▶ [Directions for this task]: Pick each line containing "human" out of the records.

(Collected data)
□ □ □ □
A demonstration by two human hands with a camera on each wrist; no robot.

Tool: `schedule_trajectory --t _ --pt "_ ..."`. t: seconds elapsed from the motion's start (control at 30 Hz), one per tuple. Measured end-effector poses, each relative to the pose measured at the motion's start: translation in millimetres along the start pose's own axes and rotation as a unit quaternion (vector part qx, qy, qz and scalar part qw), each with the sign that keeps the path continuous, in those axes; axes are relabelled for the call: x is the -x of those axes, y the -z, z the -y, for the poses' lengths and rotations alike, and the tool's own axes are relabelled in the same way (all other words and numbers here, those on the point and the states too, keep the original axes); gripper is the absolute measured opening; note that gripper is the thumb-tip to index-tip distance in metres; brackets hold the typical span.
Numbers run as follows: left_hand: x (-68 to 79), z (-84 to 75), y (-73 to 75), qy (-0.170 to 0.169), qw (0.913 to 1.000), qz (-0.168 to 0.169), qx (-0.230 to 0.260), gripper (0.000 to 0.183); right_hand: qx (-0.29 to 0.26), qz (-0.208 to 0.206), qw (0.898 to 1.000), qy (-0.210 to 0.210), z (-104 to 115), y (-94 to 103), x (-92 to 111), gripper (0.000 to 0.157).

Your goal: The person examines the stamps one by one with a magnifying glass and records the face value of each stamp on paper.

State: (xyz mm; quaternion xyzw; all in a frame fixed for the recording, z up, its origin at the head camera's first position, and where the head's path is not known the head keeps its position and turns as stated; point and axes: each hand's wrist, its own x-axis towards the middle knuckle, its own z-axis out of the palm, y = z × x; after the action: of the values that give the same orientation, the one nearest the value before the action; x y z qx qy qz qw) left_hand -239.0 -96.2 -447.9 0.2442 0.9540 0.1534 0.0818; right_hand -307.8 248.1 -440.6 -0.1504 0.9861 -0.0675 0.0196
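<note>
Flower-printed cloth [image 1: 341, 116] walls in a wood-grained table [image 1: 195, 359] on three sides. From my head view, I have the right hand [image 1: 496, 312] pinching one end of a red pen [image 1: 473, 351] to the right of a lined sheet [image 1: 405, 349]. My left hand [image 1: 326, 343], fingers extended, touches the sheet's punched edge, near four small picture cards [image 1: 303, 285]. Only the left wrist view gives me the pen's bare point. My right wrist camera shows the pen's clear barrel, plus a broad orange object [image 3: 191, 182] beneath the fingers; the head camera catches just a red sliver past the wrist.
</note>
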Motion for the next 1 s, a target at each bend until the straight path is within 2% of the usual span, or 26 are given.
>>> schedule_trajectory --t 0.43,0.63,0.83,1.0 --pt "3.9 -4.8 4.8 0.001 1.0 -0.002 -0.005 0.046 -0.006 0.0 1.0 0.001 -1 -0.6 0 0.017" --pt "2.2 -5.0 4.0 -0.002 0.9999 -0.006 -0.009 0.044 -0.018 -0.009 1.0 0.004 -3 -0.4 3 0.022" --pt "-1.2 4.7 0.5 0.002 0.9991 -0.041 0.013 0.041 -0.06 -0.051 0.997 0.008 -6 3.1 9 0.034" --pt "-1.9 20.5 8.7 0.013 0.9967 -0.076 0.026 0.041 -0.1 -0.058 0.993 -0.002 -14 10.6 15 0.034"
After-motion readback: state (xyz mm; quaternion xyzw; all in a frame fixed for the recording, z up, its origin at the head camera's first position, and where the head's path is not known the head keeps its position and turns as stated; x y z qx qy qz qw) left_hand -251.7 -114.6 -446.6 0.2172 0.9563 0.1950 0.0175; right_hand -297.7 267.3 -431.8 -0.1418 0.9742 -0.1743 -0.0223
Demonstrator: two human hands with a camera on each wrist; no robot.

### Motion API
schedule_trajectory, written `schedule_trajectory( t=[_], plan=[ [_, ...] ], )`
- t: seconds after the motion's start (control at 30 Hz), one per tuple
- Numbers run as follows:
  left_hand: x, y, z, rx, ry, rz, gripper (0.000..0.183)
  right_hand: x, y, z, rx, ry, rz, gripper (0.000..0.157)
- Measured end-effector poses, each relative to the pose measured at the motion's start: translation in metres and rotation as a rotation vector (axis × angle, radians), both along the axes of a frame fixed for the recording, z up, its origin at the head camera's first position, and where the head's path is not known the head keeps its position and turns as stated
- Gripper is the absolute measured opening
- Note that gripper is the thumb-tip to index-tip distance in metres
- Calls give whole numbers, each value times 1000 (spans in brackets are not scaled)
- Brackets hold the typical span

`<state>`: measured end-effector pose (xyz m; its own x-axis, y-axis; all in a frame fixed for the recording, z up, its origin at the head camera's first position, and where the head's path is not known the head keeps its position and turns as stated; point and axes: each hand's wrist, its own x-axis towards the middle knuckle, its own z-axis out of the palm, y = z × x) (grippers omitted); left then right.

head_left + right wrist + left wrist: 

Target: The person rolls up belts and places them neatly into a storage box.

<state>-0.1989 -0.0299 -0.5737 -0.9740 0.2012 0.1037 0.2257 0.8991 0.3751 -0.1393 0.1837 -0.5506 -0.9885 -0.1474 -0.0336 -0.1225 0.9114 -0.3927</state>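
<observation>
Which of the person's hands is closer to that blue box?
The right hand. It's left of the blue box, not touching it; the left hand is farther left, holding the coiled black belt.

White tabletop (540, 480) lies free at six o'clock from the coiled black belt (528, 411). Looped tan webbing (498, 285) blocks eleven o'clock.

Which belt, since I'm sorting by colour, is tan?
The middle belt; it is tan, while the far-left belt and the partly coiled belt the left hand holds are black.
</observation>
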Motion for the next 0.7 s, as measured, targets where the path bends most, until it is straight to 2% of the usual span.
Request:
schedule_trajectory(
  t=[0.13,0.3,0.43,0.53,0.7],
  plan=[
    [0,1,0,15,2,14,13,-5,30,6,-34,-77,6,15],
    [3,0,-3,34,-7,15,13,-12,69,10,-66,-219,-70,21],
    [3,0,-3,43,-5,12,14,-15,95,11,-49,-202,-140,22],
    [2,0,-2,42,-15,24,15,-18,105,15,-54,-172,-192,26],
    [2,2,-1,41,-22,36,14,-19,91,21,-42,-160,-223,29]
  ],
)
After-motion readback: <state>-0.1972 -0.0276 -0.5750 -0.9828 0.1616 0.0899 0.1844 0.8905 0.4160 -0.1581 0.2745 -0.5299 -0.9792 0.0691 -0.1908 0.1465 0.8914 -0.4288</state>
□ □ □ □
▶ [Output of the exercise]:
A demonstration by two human hands with a camera on each wrist; no robot.
Demonstrator: two human hands with a camera on each wrist; no robot.

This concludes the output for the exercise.